• [Exercise requirements]:
Where does "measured" appear in the data? Return each line that holds it.

[Records contained in a dataset]
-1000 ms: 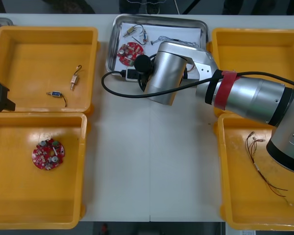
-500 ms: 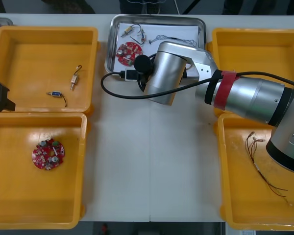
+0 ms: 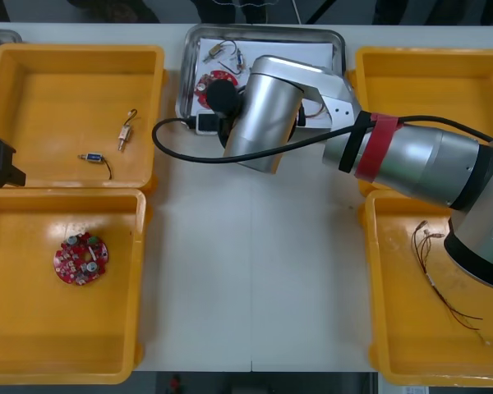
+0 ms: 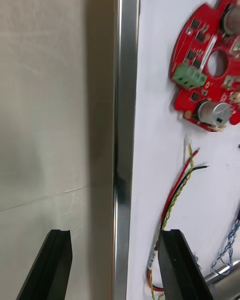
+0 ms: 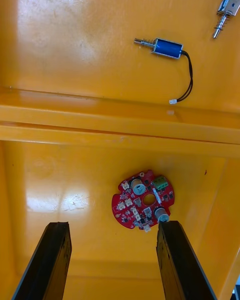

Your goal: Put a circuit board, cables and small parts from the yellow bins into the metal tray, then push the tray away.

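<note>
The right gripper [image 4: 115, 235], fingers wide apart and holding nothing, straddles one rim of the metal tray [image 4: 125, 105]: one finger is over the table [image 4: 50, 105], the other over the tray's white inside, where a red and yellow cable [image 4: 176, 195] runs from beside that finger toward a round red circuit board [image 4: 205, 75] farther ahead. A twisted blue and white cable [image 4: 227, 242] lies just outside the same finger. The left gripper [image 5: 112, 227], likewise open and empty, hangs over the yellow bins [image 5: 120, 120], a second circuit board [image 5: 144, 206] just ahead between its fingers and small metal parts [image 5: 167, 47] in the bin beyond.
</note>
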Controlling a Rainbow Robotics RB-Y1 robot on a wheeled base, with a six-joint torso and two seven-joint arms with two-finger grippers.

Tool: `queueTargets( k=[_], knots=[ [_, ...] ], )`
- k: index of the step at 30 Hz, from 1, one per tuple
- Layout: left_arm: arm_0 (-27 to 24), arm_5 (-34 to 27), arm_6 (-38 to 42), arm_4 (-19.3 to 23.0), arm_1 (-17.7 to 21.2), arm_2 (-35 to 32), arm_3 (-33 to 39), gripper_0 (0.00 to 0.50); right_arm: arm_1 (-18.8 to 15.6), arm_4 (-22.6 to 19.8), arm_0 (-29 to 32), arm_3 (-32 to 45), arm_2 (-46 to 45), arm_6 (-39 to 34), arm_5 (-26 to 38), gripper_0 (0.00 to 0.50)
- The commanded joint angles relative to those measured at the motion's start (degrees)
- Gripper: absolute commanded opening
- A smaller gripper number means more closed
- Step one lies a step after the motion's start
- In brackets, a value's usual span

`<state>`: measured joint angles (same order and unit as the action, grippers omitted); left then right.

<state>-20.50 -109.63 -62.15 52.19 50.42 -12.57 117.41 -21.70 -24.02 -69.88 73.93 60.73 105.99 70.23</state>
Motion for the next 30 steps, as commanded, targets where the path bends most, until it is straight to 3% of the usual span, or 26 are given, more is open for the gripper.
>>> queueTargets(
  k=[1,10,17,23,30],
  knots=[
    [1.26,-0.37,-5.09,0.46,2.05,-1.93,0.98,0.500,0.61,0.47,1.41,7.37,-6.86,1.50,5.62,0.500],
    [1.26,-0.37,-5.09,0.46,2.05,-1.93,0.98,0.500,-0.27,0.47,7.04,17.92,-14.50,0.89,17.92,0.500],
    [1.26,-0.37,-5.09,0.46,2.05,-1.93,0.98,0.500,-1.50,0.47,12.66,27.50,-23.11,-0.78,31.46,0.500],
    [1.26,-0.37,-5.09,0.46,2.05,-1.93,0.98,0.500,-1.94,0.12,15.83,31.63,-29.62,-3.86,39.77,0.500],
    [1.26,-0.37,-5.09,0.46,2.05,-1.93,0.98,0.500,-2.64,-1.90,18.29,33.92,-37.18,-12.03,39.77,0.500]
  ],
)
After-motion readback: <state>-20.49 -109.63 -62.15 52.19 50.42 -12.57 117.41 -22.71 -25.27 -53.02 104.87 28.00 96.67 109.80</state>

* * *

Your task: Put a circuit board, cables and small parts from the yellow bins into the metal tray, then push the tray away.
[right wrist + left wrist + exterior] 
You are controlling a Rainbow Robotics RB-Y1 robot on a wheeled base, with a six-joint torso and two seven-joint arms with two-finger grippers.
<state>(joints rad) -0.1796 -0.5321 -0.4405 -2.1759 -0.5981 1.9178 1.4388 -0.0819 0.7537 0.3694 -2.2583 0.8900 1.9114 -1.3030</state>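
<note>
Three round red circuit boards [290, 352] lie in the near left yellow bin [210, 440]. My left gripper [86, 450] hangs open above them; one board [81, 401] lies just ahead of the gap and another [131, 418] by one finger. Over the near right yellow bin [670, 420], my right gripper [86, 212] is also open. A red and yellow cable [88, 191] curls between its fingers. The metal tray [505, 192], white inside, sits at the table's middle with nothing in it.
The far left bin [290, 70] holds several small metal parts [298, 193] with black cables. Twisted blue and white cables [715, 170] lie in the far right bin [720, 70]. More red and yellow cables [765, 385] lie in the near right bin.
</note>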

• [Answer to this task]:
- The commanded joint angles relative to those measured at the motion's start (degrees)
`<state>`: measured joint angles (same order and unit as the action, grippers omitted); left then right.

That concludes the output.